The Pentagon is preparing a dramatic shift in military spending, with autonomous warfare at the center of a new budget push. The request comes as officials accelerate investment in AI-driven systems and test the limits of future combat.
Summary
Huge increase in the 2027 budget
In its 2027 budget, the Pentagon has asked for more than $54 billion for the Defense Autonomous Warfare Group, a 24,000% increase from last year. The budget overview says the money will support “autonomous and remotely operated systems across air, land, and above and below the sea,” including the “Drone Dominance” program.
That amount is more than half of the United Kingdom’s entire defense budget. Former CIA director David Petraeus called it “the largest single commitment to autonomous warfare in history.” However, he and other experts warned that the US military and AI companies are still unprepared for the risks and responsibilities involved.
AI risks and battlefield limits
Experts say such systems could alter military confrontation by making high-stakes actions easier to carry out. Moreover, they note that evaluations have repeatedly found exploitable failures even in advanced systems, which could put both warfighters and civilians at risk in a defense setting.
The debate also reflects wider concerns about ai powered war and the disadvantages of autonomous weapons in warfare. Analysts argue that the technology may move faster than the doctrine, training, and safeguards needed to control it responsibly.
The Pentagon has also been locked in an ongoing dispute with Anthropic after the company tried to restrict use of its model for mass surveillance or fully autonomous lethal weapons. In the budget overview, the Pentagon reaffirmed its intent to secure “the latest models from the top American frontier AI labs” for use across the Department of War.
DAWG, drones, and supply chain pressure
The Defense Autonomous Warfare Group, or DAWG, is a newly created Pentagon department. It absorbed a previous Biden-era initiative focused on buying low-cost drones for future combat in the Pacific. However, it remains unclear whether the requested funds will go to existing technologies or new development.
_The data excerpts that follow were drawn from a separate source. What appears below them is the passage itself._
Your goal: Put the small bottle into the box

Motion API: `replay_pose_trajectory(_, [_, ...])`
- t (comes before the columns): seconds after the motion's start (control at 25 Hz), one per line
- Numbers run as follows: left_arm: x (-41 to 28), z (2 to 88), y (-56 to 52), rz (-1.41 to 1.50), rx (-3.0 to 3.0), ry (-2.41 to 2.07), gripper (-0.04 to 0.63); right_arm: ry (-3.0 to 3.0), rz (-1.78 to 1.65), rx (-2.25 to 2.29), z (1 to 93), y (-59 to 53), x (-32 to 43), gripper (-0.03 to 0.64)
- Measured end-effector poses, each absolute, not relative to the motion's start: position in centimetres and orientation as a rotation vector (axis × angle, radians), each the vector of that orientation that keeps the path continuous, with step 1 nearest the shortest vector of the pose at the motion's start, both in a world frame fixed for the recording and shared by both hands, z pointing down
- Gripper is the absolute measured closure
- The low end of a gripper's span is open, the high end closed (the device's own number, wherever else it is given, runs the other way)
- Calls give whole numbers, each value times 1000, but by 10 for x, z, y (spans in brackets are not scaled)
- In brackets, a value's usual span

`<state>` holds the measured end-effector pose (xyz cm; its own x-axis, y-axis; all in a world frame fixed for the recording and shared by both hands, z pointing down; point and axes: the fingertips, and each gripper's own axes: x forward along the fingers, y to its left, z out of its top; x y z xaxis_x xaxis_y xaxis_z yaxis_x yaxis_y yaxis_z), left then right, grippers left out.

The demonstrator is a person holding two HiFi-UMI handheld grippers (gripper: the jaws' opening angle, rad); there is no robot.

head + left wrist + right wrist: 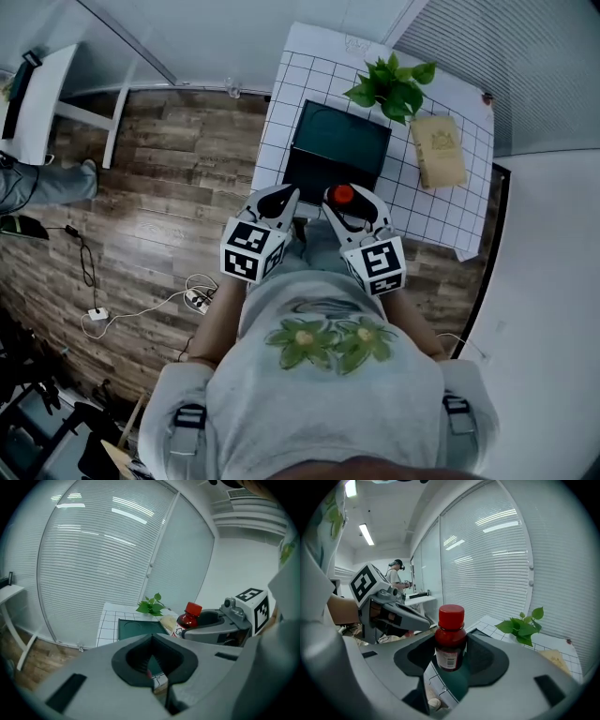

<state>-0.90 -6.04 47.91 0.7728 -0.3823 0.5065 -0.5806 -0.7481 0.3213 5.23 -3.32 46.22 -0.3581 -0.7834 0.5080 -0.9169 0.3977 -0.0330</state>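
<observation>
The right gripper [347, 199], held close in front of the person [319, 375], was clamped round the body of the small bottle [450, 639], which stood upright with its red cap on top. Just to its left, level with it, hung the left gripper [279, 201], jaws together on nothing. Ahead of and below both lay the open dark green box [337, 150], showing only its own floor, on the white gridded bench [441, 211]. Beyond the box stood a leafy plant [394, 86] with a tan book [439, 150] beside it.
</observation>
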Motion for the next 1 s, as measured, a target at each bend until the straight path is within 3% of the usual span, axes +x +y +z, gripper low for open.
replay_pose_trajectory(1.0, [-6,485,-70,610,2463,-826,589,-2295,436,1318,491,-51,55,408])
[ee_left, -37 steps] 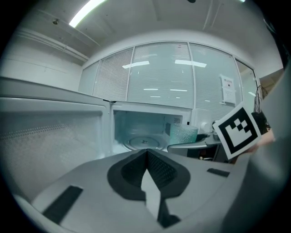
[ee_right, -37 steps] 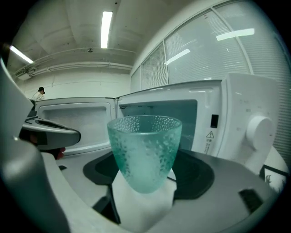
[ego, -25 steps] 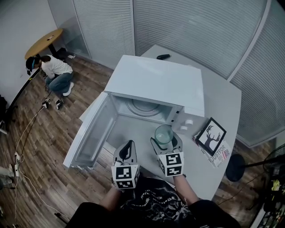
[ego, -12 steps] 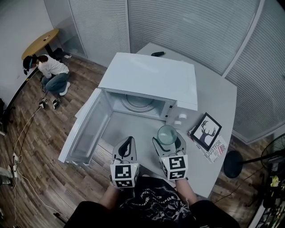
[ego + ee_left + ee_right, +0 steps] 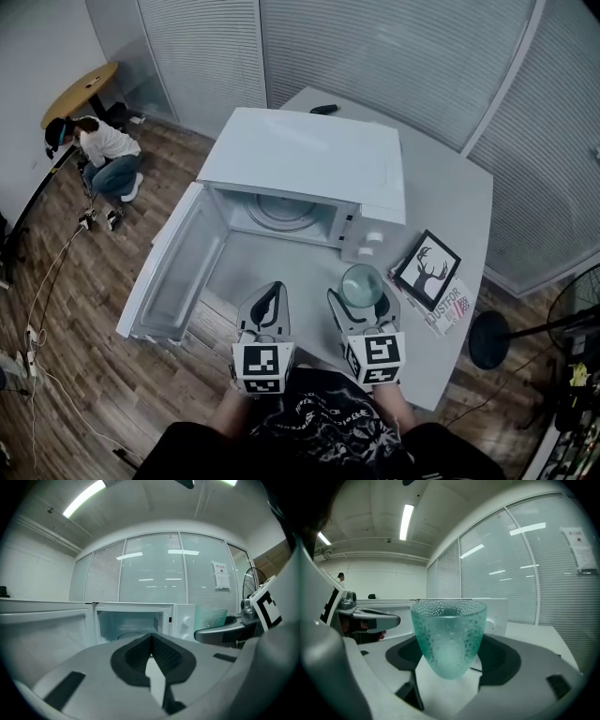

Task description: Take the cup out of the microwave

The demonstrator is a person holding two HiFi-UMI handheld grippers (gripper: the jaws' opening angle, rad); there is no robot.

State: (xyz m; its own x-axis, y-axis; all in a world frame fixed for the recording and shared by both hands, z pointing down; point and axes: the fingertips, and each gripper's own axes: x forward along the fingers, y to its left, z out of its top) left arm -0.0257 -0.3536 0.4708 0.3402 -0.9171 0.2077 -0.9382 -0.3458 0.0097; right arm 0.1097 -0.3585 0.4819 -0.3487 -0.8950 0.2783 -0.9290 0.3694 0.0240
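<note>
- Right gripper [image 5: 362,296]: jaws clamped on the cup [image 5: 361,284], one pad on each side of its lower half. Cup is teal, pebbled glass, upright.
- Cup position: outside the microwave [image 5: 309,164], in front of its control panel and just right of the cavity opening, above the table [image 5: 441,206]. Contact between the cup base and the table cannot be judged.
- Right gripper view confirms this: the cup [image 5: 449,634] sits centred between the pads of the gripper [image 5: 450,663].
- Left gripper [image 5: 271,298]: jaws pressed together, nothing between them. It sits beside the right gripper and faces the open cavity [image 5: 151,644].
- Microwave door [image 5: 178,267] is swung fully open to the left; the turntable [image 5: 286,211] shows inside.
- A framed deer picture [image 5: 427,272] lies on the table right of the cup, near it but apart.
</note>
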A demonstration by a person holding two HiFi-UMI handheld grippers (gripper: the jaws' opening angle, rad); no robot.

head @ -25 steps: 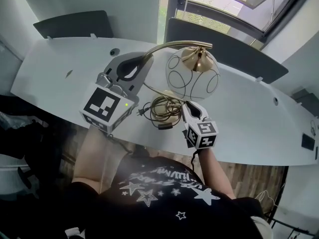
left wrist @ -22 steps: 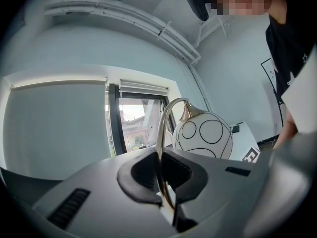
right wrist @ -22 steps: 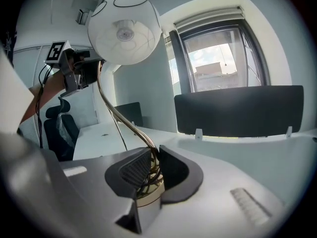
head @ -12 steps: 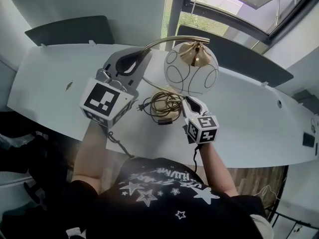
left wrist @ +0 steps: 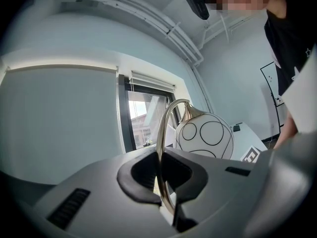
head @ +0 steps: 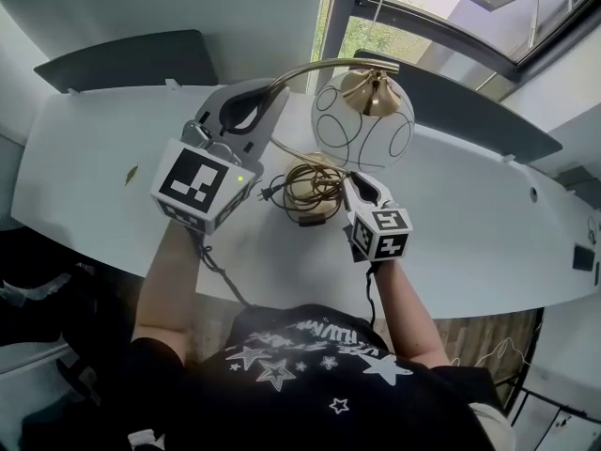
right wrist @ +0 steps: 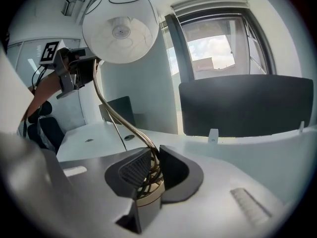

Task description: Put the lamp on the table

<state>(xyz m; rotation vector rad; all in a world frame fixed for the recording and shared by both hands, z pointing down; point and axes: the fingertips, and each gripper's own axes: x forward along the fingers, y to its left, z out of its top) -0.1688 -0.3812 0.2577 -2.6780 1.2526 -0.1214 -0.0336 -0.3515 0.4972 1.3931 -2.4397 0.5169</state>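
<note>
A lamp with a white globe shade (head: 363, 130) marked with black rings, a curved brass neck (head: 310, 69) and a brass base (head: 302, 194) wrapped in coiled cord hangs over the white table (head: 94, 158) near its front edge. My left gripper (head: 252, 116) is shut on the brass neck (left wrist: 161, 148), with the globe (left wrist: 204, 137) just beyond it. My right gripper (head: 349, 184) is shut on the base (right wrist: 148, 195), its pads pressing the cord coil where the neck starts. In the right gripper view the globe (right wrist: 120, 26) hangs overhead. Whether the base touches the table I cannot tell.
Two dark chair backs (head: 122, 59) (head: 460, 101) stand behind the table, under a window. A round cable hole (head: 532, 194) sits at the table's right, and a small dark scrap (head: 130, 172) lies at its left. The plug end of the cord (head: 266, 198) dangles left of the base.
Both grippers have carried the lamp forward, further over the table. The grips on neck and base are unchanged.
</note>
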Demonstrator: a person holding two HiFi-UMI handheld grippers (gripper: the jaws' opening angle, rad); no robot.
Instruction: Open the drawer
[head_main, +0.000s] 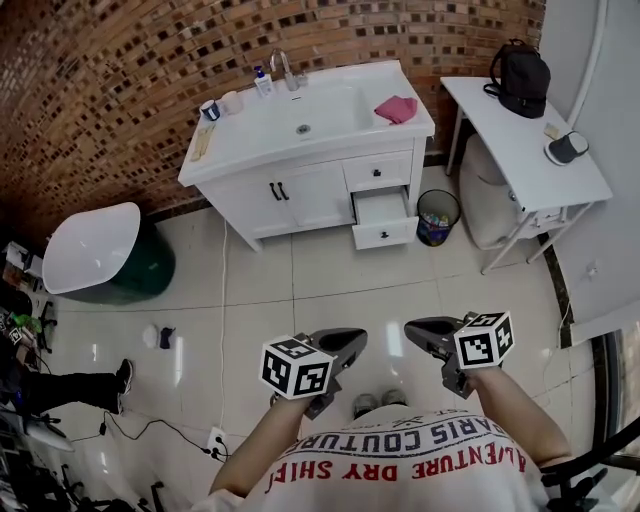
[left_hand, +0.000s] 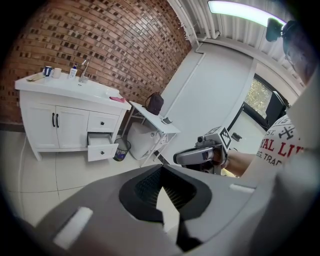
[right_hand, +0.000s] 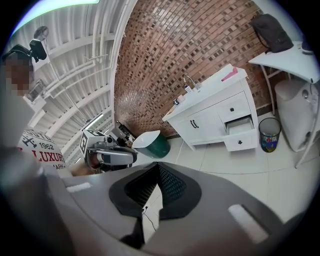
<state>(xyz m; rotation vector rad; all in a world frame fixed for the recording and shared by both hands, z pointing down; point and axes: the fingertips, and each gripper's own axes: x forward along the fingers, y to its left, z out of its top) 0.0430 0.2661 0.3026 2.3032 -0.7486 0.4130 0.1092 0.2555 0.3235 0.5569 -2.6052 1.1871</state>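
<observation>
A white vanity cabinet (head_main: 300, 190) stands against the brick wall. Its upper drawer (head_main: 378, 172) is closed. The lower drawer (head_main: 385, 234) is pulled out, with its white inside showing; it also shows in the left gripper view as the lower drawer (left_hand: 102, 151) and in the right gripper view as the lower drawer (right_hand: 239, 141). My left gripper (head_main: 348, 342) and right gripper (head_main: 420, 331) are held close to my body, far back from the cabinet. Both are shut with nothing between the jaws. The left gripper (left_hand: 162, 200) faces the right gripper (left_hand: 197, 155) beside it, and the right gripper (right_hand: 155, 192) faces the left gripper (right_hand: 112, 155).
A patterned waste bin (head_main: 437, 217) stands right of the open drawer. Further right is a white folding table (head_main: 520, 150) with a black backpack (head_main: 520, 78). A white and green tub (head_main: 100, 255) sits at the left. Cables (head_main: 150, 430) and another person's foot (head_main: 122, 377) lie low left.
</observation>
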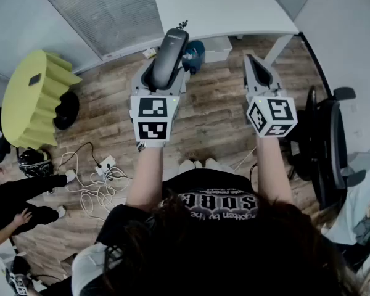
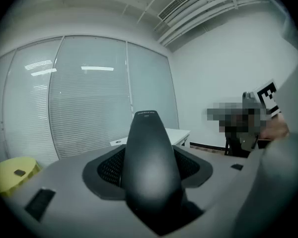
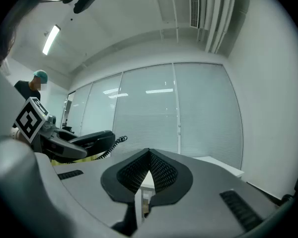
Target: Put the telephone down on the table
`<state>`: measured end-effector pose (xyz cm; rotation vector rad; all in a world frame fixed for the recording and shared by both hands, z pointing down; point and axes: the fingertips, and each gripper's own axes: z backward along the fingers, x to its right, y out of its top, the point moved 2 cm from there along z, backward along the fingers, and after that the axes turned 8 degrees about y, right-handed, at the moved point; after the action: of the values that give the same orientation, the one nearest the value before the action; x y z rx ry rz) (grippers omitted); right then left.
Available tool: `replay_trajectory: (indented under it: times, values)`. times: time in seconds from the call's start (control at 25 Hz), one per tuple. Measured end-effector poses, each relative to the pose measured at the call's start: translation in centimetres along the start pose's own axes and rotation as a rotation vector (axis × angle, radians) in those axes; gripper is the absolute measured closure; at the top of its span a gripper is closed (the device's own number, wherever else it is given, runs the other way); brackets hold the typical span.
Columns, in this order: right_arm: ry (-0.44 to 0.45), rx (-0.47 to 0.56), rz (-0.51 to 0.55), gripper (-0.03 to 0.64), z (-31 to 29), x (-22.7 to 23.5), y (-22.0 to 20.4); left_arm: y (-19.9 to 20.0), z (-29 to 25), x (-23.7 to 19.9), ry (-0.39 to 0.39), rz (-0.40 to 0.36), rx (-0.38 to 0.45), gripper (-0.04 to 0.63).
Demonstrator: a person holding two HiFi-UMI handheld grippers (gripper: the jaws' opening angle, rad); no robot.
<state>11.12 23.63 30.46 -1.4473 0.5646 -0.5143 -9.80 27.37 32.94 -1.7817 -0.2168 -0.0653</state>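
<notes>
Head view: the telephone handset (image 1: 168, 57) is clamped lengthwise in the left claw (image 1: 164, 66) and held in the air, short of the white worktop (image 1: 222, 8).

In the left gripper view the dark handset fills the gap between the jaws, which stand wide with their pads against its sides. Its far end points toward the worktop, which stands by the blinded glass wall. A coiled cord (image 1: 182, 24) curls off that far end. The right claw (image 1: 257, 63) is held level beside it, jaws drawn together at the tips with nothing between them. Wooden floor (image 1: 216, 110) lies below both. A yellow pleated stool (image 1: 34, 97) is at the left, with a power strip (image 1: 105, 164) and white cables near it. A black office chair (image 1: 330, 147) is at the right.
</notes>
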Motion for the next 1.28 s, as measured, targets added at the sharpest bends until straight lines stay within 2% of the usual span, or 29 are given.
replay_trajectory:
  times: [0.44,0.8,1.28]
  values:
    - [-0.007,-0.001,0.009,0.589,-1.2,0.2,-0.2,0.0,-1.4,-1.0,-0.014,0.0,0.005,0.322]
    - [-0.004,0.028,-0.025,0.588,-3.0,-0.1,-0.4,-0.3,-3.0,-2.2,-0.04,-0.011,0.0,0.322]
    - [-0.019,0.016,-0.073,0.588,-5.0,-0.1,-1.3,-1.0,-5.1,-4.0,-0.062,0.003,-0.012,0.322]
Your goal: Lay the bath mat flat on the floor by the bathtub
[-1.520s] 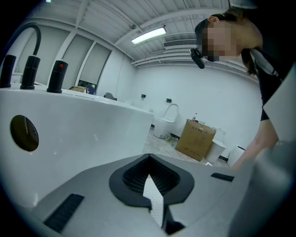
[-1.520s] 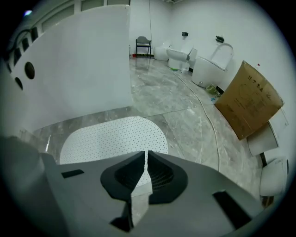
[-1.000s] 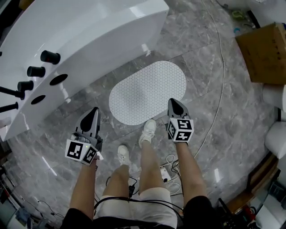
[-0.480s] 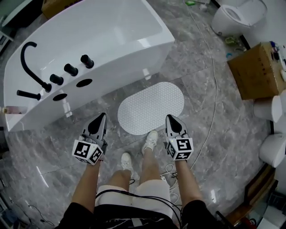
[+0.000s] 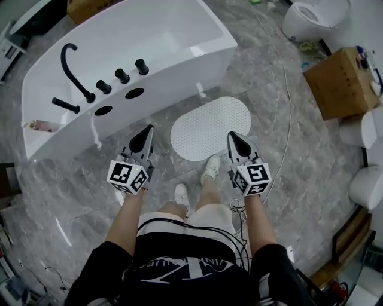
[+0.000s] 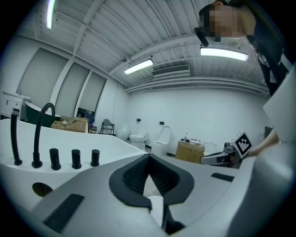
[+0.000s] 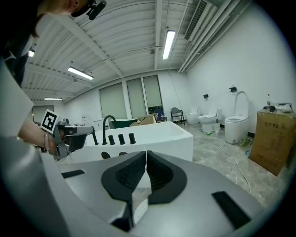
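The white oval bath mat (image 5: 210,127) lies flat on the grey marble floor beside the white bathtub (image 5: 149,48). My left gripper (image 5: 148,129) hangs in the air off the mat's left end, jaws shut with nothing in them. Off the mat's right end, my right gripper (image 5: 233,137) is also shut and empty. In the left gripper view the left gripper (image 6: 149,158) points level toward the tub, and a strip of the dotted mat (image 6: 157,210) shows low between its jaws. The right gripper (image 7: 145,153) in its own view likewise faces the tub (image 7: 152,136).
A black faucet (image 5: 75,66) and knobs sit on the tub's rim. The person's shoes (image 5: 210,167) stand at the mat's near edge. A white cable (image 5: 292,113) runs along the floor on the right. A cardboard box (image 5: 338,80) and toilets (image 5: 311,18) stand at the right.
Both grippers have risen and drawn back from the mat as the person straightened up. The mat has stayed flat in place by the tub.
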The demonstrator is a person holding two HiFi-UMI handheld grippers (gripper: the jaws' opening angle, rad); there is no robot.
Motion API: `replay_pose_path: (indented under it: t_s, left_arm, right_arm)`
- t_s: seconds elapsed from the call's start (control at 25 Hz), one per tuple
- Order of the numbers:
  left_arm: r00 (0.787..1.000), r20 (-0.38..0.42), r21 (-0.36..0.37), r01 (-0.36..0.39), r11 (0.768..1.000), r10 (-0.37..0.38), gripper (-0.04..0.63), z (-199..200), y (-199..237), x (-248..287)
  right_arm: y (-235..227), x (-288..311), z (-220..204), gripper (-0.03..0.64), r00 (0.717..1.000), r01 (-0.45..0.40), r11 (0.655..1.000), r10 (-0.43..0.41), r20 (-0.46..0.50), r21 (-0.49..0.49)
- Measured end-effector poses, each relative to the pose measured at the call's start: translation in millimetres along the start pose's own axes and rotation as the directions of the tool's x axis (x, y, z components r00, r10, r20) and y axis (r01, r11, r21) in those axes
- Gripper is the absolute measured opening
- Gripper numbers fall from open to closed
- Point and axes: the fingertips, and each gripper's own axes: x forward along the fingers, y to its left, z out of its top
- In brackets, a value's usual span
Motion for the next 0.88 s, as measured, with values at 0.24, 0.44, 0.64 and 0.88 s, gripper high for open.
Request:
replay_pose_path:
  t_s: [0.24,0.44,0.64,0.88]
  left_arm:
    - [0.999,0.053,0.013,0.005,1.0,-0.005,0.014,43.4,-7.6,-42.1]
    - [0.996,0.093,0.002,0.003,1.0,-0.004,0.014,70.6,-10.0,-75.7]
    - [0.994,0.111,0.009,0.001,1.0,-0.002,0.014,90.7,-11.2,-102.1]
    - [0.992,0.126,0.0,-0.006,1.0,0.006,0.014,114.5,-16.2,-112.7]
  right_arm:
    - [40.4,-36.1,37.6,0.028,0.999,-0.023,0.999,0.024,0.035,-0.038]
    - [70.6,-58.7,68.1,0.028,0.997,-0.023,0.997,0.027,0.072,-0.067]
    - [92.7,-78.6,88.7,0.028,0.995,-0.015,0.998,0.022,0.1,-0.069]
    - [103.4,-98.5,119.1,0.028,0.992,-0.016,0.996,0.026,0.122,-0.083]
US officials say the group will work with the private sector to test different autonomous drone systems and integrate them into the military. The plan sits alongside efforts to reduce the defense technology supply chain dependence on China, including sweeping bans on Chinese-made drones and components enacted last December.
A US drone manufacturer said the funding shows the Pentagon is reacting to fast changes in battlefield technology, especially lessons from Ukraine and other theaters. That said, the company argued the money should go to proven innovations, not flashy demos, and said DAWG must separate battle-ready tools from systems that only look impressive.
Petraeus also said the US lacks military doctrine for using autonomous formations and would need substantial training to manage them. He pointed to the challenge of deploying autonomous drone warfare technology and drone swarm formations without clear rules or preparation.
Moreover, a wider ecosystem of US drone-tech companies, from established firms to startups, is expected to benefit from the funding. Critics, however, warned that the money may not be allocated efficiently and could become a de facto slush fund for selected companies. They said Washington may be better off backing drone systems already tested in real combat conditions overseas.
For now, the Pentagon’s military drone funding push signals a deeper commitment to autonomous warfare systems and a faster move toward autonomous weapons future warfare. The scale of the request suggests the next phase of the pentagon defense budget could reshape how the US plans for conflict at sea, on land, and in the air.